The X-ray diffraction studies revealed that these CuO–ZnO NCs
display a hexagonal wurtzite-type crystal structure. The average width
of 50–100 nm and length of 200–600 nm of the NCs were
confirmed by transmission electron microscopic images, and the 1:1
proportion of Cu and Zn composition was confirmed by energy-dispersive
spectra, i.e., CuO(50%)–ZnO(50%) NC studies. The CuO(50%)–ZnO(50%)
NCs exhibit superior gas sensing performance with outstanding selectivity
toward NO2 gas at a working temperature of 200 °C. Moreover, these
NCs were used for the indirect evaluation of NO2 via electrochemical
detection of NO2– (as NO2 converts
into NO2– once it reacts with moisture,
resulting into acid rain, i.e., indirect evaluation of NO2).

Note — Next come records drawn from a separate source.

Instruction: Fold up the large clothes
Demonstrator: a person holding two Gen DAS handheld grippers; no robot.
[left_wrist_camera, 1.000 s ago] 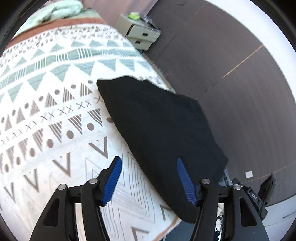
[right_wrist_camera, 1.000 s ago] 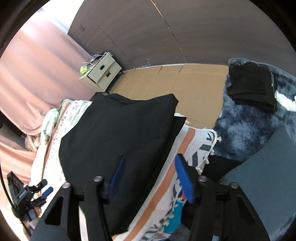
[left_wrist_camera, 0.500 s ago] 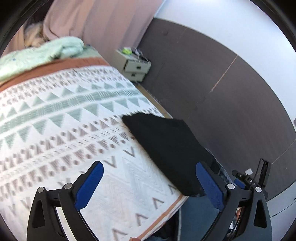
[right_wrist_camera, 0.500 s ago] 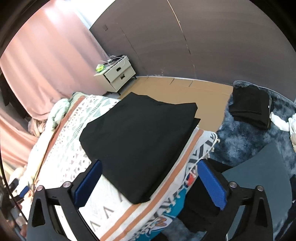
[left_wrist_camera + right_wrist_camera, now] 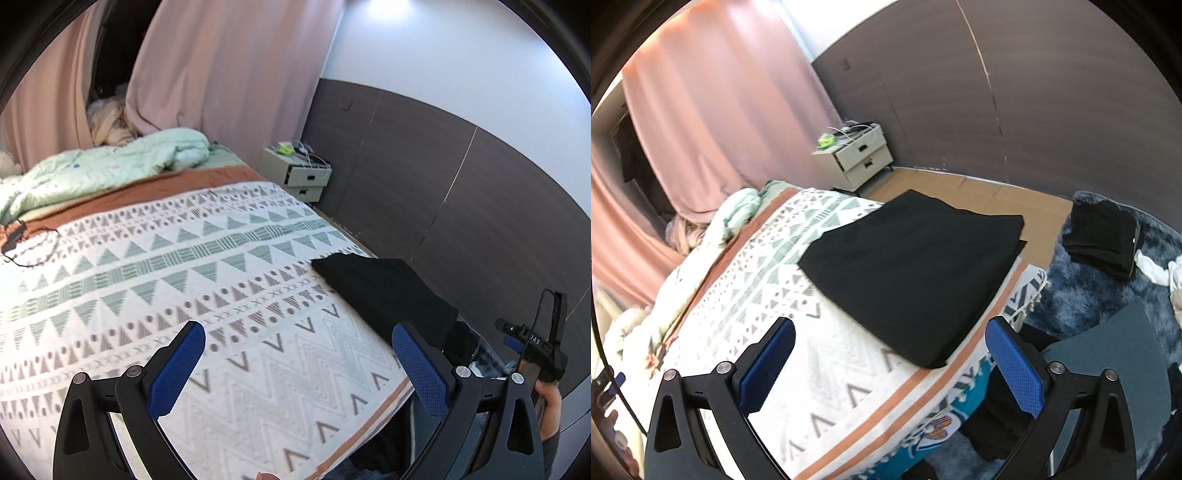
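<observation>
The left gripper (image 5: 295,350) and the right gripper (image 5: 890,347) both hold their blue pads spread wide, with nothing between them. From the right one, the folded black garment (image 5: 916,266) lies flat at twelve o'clock on the patterned bedspread (image 5: 768,295) (by its corner). A bedside cabinet (image 5: 858,157) stands beyond, a dark clothes pile (image 5: 1102,234) at two o'clock.
</observation>
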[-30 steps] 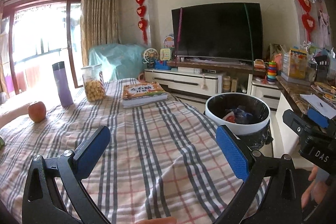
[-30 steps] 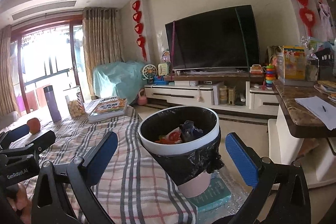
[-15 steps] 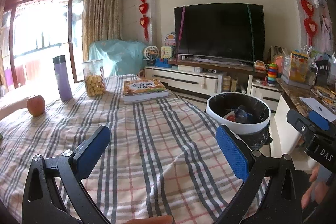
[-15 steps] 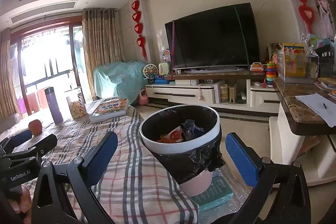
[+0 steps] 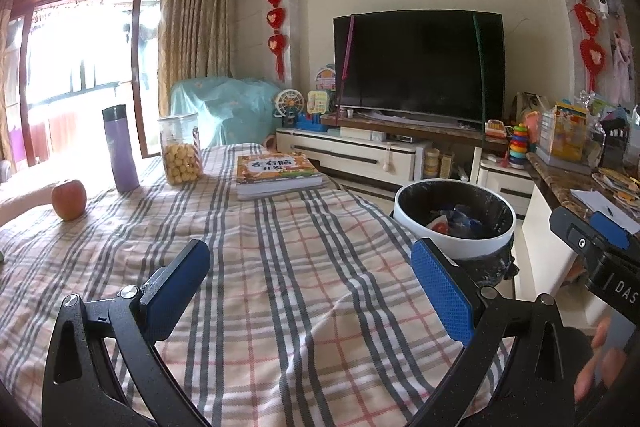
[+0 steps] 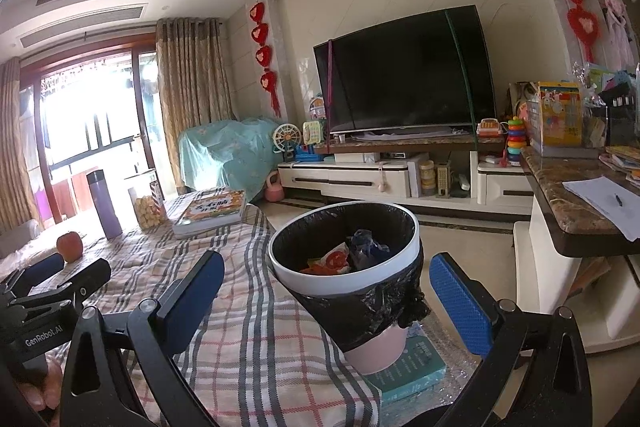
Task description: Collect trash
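A pink trash bin point(image 6: 352, 291) with a white rim and a black liner stands beside the table's right edge; it holds red, white and blue wrappers point(image 6: 344, 255). It also shows in the left wrist view point(image 5: 454, 223). My right gripper point(image 6: 324, 299) is open and empty, its blue pads either side of the bin, nearer the camera. My left gripper point(image 5: 310, 291) is open and empty over the plaid tablecloth point(image 5: 280, 267). No loose trash shows on the cloth.
On the table's far side are an apple point(image 5: 69, 199), a purple flask point(image 5: 119, 149), a jar of snacks point(image 5: 181, 155) and a book point(image 5: 276, 173). A teal box point(image 6: 412, 371) lies under the bin. A marble counter point(image 6: 568, 203) stands right; a TV unit behind.
Both views have tilted and shifted slightly; the grippers stayed open and empty. The bin and the table objects have not moved.
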`<control>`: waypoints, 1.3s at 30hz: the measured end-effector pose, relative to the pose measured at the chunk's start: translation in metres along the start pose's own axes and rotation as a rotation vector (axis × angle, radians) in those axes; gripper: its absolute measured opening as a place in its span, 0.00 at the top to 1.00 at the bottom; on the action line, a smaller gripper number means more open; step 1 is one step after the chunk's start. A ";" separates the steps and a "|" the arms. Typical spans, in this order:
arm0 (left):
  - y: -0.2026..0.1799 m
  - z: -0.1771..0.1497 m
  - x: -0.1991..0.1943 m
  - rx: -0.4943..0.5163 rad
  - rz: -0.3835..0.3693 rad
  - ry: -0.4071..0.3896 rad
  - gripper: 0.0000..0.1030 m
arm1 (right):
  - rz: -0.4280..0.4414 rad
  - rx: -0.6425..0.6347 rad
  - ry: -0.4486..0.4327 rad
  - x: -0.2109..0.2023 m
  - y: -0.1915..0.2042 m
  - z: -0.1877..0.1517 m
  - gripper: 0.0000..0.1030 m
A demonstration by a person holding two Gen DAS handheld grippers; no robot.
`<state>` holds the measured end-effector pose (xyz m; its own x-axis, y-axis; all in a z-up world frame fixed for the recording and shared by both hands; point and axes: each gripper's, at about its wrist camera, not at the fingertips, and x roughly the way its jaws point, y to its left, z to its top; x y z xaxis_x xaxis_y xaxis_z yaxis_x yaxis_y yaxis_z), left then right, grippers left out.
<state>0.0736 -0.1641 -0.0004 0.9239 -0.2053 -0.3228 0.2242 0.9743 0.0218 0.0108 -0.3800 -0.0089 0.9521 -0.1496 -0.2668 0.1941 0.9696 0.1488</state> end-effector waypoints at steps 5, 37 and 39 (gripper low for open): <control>0.001 0.000 0.001 0.001 0.001 0.000 0.00 | 0.003 0.001 0.001 -0.001 0.000 0.000 0.00; -0.001 -0.001 -0.004 0.001 -0.009 -0.007 0.00 | 0.010 0.003 -0.012 -0.006 0.006 0.006 0.00; 0.000 -0.001 -0.005 0.003 -0.008 -0.007 0.00 | 0.010 0.002 -0.012 -0.006 0.007 0.006 0.00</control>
<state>0.0686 -0.1633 0.0006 0.9243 -0.2136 -0.3164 0.2322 0.9724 0.0220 0.0077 -0.3738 -0.0006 0.9569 -0.1420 -0.2533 0.1848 0.9707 0.1539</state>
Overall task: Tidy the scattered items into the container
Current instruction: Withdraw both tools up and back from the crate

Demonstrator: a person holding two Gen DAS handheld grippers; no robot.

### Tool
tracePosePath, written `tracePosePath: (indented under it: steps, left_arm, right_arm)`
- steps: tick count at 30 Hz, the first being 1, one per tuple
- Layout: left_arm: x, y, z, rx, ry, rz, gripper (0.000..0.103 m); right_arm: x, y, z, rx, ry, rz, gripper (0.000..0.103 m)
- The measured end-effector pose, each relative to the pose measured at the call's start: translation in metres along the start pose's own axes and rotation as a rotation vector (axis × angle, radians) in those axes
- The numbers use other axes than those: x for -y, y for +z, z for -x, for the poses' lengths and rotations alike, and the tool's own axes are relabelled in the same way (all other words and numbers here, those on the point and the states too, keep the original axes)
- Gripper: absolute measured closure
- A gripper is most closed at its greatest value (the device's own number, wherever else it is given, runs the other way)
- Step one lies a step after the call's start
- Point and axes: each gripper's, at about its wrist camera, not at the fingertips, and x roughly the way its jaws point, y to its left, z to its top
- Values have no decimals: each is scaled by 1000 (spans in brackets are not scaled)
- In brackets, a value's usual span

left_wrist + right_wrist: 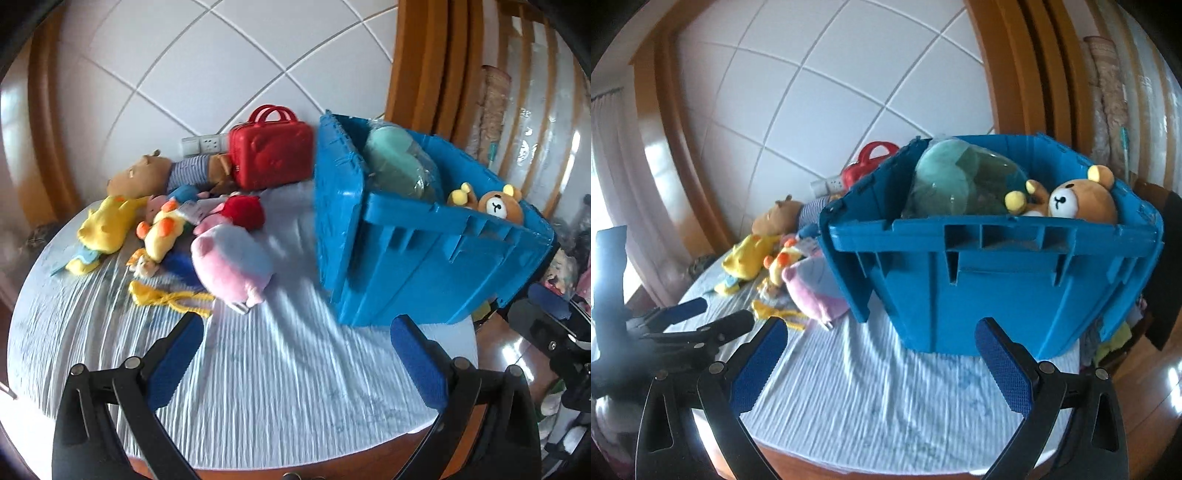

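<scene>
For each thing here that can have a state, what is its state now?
left gripper: open, empty
right gripper: open, empty
blue crate: lid open, partly filled
brown bear: inside the crate
green plush in plastic: inside the crate
red case: shut, upright
pink plush: lying on the table

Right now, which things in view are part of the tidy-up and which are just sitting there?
Part of the job:
- blue crate, already holding a brown bear and a bagged green plush
- pink plush, yellow duck, red plush, yellow cloth toy, striped doll, possibly the red case

Just there:
- wall socket
- table cover
</scene>
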Motion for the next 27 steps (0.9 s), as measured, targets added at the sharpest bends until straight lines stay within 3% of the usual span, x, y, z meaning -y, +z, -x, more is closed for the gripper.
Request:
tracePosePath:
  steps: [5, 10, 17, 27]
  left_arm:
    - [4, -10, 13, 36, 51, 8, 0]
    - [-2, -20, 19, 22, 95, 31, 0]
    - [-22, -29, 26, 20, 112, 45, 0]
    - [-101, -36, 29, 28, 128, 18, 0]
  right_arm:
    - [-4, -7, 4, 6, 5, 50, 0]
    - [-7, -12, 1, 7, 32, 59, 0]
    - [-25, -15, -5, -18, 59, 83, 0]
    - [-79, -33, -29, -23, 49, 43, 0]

As compared with other known modified electrodes, CuO(50%)–ZnO(50%)
NCs show an apparent oxidation of NO2– with a larger peak current for a wider linear range of nitrite concentration
from 20 to 100 mM. We thus demonstrate that the as-synthesized CuO(50%)–ZnO(50%)
NCs act as a promising low-cost NO2 sensor and further
confirm their potential toward tunable gas sensors (electrochemical
and solid state) (Scheme 1)